As the maps above show, Sanders is the stronger general election candidate for a number of reasons. Traditionally blue states like Michigan, Minnesota, and Oregon are swing states if Clinton is the Democratic nominee, while Sanders wins those states outright along with New Hampshire and Pennsylvania, both of which are perennial swing states. Meanwhile, traditionally red states like Indiana, Iowa, Missouri, North Carolina, and Utah are toss-ups if Sanders is the nominee. Missouri and Indiana are almost guaranteed to go Republican if Clinton is the nominee.

Despite this crucial data, the Democratic establishment will blame a Trump presidency on Bernie Sanders and his followers for not getting behind Clinton for the sake of party unity. Pundits have been arguing since May that Sanders staying in the race is harming Clinton’s chances to win in November, despite polls showing that Clinton is the riskier bet as a nominee. Public Policy Polling is already preemptively blaming Sanders supporters for a tight general election race in Pennsylvania, suggesting that a Clinton loss in the Keystone State would be Sanders’ fault.

The one way the establishment can unite the party before November

The truth is, the establishment is desperately hoping Sanders’ supporters will be bullied into supporting Clinton, as the sheer numbers behind the #BernieOrBust movement has the potential to swing the general election, given Clinton’s obvious vulnerabilities in the electoral college. But the Democratic Party has an easy solution to rally Sanders’ supporters behind their chosen candidate. All the party has to do is ban corporate lobbyists from the DNC, abolish the undemocratic superdelegate system, run on Sanders’ policy proposals like a $15/hour national minimum wage, tuition-free public college, and single-payer health care, divorce itself from Wall Street and the military-industrial complex, and actively work to remove the influence of big money in politics.

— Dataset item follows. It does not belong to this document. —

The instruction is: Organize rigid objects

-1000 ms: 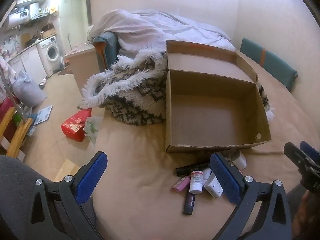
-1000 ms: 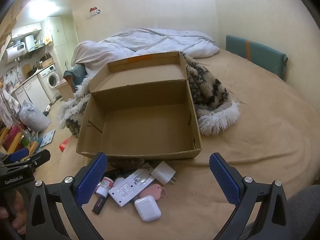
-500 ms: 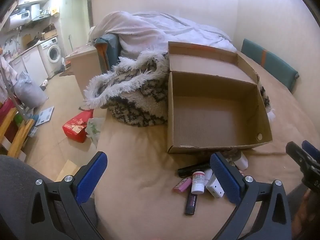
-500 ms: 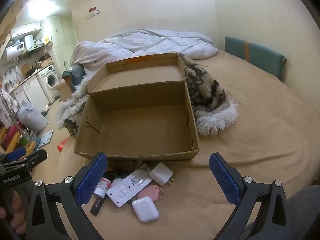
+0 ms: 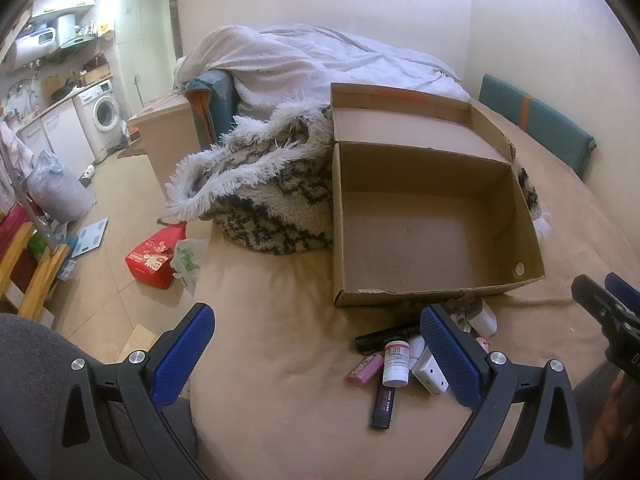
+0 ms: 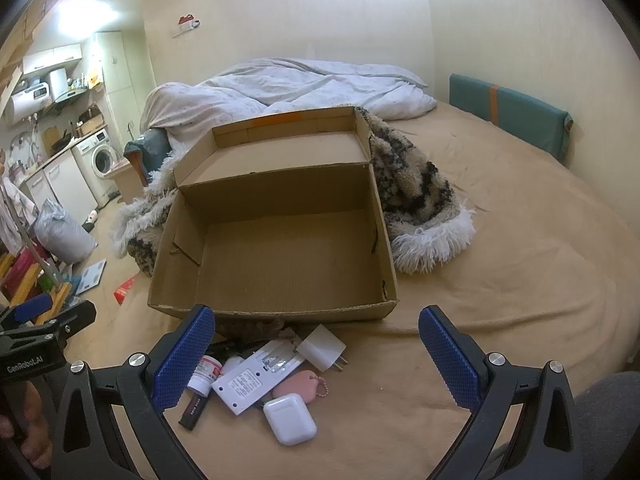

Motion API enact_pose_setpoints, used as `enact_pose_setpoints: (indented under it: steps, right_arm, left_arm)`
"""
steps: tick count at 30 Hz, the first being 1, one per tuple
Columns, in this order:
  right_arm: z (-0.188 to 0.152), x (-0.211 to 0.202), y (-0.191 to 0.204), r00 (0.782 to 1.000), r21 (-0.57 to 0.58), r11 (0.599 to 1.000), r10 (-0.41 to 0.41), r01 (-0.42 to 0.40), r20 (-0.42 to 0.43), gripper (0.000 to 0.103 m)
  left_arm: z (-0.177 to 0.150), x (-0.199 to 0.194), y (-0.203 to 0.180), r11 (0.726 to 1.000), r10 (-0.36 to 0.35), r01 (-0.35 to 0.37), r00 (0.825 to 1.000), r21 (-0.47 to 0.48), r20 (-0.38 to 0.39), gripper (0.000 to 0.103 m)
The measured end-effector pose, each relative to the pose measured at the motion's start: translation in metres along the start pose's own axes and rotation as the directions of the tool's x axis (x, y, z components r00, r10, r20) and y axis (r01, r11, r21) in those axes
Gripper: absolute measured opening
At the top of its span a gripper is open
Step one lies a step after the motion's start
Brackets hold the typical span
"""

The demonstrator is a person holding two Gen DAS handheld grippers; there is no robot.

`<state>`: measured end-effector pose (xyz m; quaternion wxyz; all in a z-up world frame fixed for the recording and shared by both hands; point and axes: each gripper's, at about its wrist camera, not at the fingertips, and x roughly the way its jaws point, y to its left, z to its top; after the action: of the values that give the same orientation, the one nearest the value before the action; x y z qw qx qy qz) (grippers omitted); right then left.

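An open, empty cardboard box [image 6: 276, 312] [image 5: 436, 294] sits on the tan bed. In front of it lies a cluster of small items: a white earbud case [image 6: 290, 420], a white remote-like device [image 6: 252, 380], a white plug adapter [image 6: 322, 347], a pink key tag [image 6: 298, 384], a white pill bottle [image 6: 206, 374] [image 5: 396, 362], a black stick [image 5: 383, 406] and a black tube [image 5: 386, 336]. My right gripper [image 6: 316, 360] hovers open just above the cluster. Left of the items, my left gripper [image 5: 316, 354] is open and holds nothing.
A shaggy black-and-white throw [image 6: 416, 200] [image 5: 264, 196] lies behind and beside the box, with a white duvet [image 6: 304, 84] beyond. A teal cushion [image 6: 508, 112] leans on the right wall. The bed's left edge drops to a cluttered floor with a red bag [image 5: 154, 258].
Both grippers have edged slightly forward and the views shifted a little. Nothing was taken hold of or moved.
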<state>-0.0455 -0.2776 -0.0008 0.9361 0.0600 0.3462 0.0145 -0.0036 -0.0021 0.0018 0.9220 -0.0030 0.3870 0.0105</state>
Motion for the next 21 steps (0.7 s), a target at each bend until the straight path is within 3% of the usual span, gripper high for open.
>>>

The Democratic Party establishment has proven for decades that they are willing to lie, cheat, steal, and do whatever it takes to acquire more power. When confronted on its abuse of power, the establishment assures us it will change for the better as long as we continue to enable it with our money and support. If the Democratic Party refuses to adopt the changes listed above, Sanders’ supporters have the numbers, the money, and the justification to form a new, independent political party and break the Democratic Party for good.